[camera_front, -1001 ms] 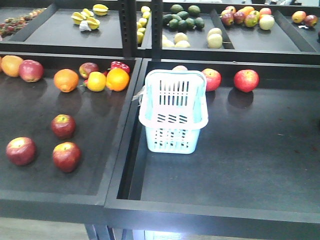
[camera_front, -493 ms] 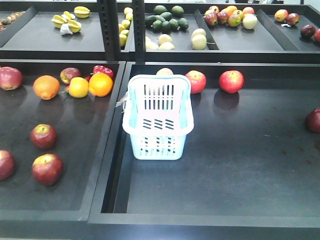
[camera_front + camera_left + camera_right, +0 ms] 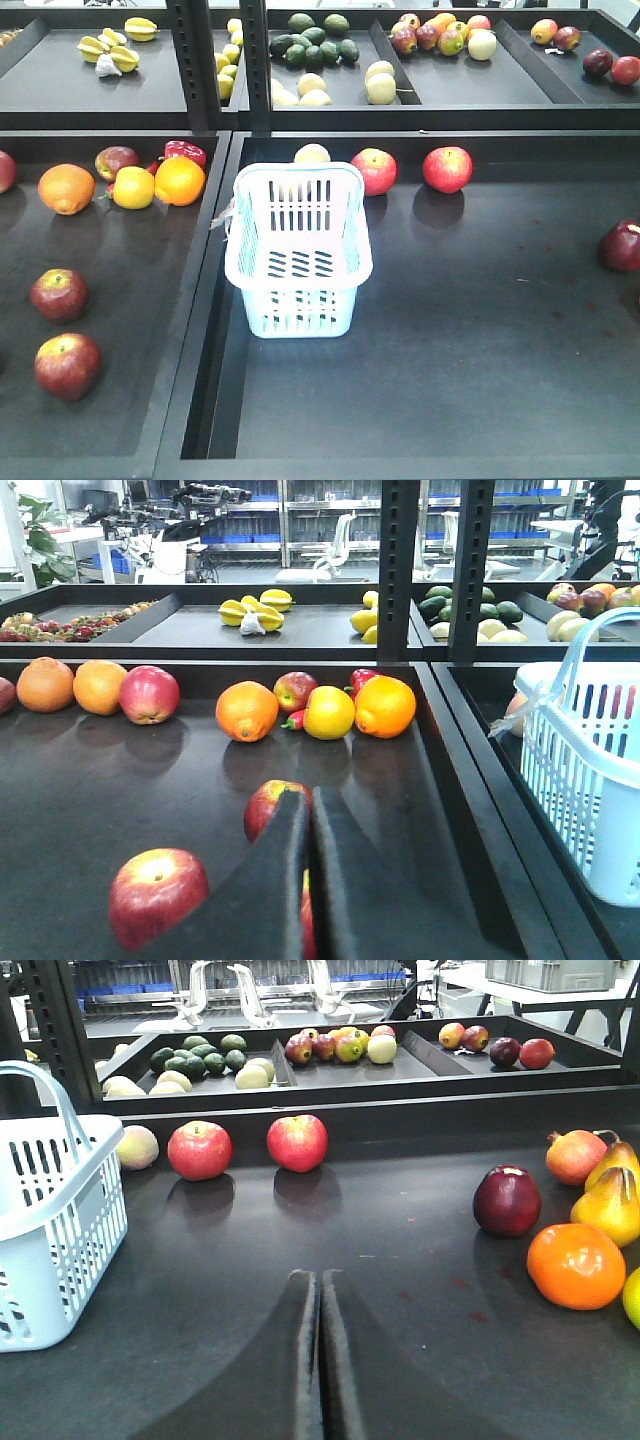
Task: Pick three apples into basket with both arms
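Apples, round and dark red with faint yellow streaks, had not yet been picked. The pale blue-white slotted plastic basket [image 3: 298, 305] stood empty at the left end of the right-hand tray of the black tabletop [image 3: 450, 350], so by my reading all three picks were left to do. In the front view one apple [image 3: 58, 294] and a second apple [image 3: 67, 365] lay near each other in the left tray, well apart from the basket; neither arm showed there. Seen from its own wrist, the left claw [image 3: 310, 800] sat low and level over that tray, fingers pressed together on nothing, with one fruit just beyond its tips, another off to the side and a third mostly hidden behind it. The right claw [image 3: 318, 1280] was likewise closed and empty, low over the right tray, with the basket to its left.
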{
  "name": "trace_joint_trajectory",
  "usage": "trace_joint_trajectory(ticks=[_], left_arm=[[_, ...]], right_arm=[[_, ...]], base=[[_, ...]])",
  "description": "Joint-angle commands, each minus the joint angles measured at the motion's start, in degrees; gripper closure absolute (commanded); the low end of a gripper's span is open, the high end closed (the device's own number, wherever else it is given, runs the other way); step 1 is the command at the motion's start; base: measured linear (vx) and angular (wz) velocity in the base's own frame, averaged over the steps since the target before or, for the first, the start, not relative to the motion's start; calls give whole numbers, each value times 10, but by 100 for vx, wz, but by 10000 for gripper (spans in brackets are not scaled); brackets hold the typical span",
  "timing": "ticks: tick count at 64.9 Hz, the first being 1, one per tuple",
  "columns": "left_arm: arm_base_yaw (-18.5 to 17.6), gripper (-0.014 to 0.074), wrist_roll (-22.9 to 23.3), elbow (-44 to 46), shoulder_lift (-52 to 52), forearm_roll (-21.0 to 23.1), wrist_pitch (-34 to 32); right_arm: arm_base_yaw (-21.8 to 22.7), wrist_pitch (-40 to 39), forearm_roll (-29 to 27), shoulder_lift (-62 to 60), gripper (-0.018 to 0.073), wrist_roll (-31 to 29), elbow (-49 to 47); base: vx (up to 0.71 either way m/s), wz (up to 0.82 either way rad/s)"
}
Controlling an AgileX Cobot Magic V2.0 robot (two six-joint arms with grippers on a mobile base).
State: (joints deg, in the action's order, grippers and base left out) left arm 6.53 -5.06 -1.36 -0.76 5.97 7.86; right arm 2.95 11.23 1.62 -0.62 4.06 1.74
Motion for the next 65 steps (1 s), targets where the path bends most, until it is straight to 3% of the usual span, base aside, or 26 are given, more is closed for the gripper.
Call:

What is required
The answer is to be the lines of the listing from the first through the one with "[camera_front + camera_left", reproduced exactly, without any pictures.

Result
[camera_front, -1001 ms] 
[camera_front, -493 ms] 
[camera_front + camera_left + camera_right, +0 ms] 

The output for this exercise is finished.